Bei hohen Temperaturen kommen nicht nur wir Menschen ins schwitzen - nein, auch die Biotonne. So rümpft man ihrer Nähe leicht die Nase sowie scheinen Fliegen und Maden ein neues zu Hause gefunden zu haben. Natürlich ist er erste Schritt, die Tonne in einen schattigen Platz umzuziehen. Weitere Tipps zur besseren Handhabung der Biotonne haben wir Ihnen hier zusammengefasst:

  • den Boden der Tonne mit einem saugfähigem Material auslegen (bspw. Zeitungspapier)
  • wickeln Sie Ihre Küchenabfälle in Zeitungspapier ein oder verwenden Sie Bioabfallbeutel (diese erhält man in fast jedem Drogeriemarkt). Mit diesem verringern Sie die Madenbildung.
  • möglichst trocken, locker und luftig befüllen
  • bei jedem Abfuhrtermin leeren lassen<
  • bei Bedarf mit Wasser ausspülen
  • eventuell die seitlich angebrachten Belüftungslöcher mit Fliegengitternetz überkleben

Und nun noch ein kleiner Tipp am Rande - was gehört alles in die Biotonne?

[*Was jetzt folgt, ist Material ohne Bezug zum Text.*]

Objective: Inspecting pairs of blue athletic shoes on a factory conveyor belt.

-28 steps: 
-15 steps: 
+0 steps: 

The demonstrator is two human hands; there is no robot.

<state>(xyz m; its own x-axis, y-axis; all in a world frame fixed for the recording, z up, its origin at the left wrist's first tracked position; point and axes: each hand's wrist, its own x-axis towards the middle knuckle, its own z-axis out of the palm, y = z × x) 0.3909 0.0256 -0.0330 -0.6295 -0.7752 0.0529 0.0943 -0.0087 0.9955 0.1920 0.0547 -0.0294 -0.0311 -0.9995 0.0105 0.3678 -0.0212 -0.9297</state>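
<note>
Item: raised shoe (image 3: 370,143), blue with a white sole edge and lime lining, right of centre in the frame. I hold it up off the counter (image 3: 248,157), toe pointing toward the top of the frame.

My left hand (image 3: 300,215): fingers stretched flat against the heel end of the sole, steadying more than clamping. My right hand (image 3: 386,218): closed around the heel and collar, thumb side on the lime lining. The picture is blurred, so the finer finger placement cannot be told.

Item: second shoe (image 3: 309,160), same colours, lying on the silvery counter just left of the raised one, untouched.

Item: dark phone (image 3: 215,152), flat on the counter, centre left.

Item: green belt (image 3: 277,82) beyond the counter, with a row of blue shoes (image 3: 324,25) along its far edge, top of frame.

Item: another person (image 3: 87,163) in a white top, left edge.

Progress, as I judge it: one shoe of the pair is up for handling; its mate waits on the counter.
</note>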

  • Gemüseabfälle, z.B. Zwiebel-, Kartoffelschalen, Salat, Kohl
  • Speisereste, Brotreste, Eierschalen, Lebensmittelreste
  • Kaffeesatz und Filtertüten, Teesatz und Teebeutel
  • Knochen, Fischgräten, Milch- und Mehlprodukte
  • Blumen (ohne Töpfe), Blumenerde, Grasschnitt, Laub, Reisig
  • Unkraut, Strauch- und Baumschnitt

Und das gehört auf keinen Fall hinein:

  • Katzen- und andere Kleintierstreu - gehört in den Restmüll!
  • tote Tiere - gehören in den Restmüll (wird verbrannt)!
  • Folienbeutel, auch nicht mit dem Aufdruck "kompostierfähig" - gehören in den Gelben Sack!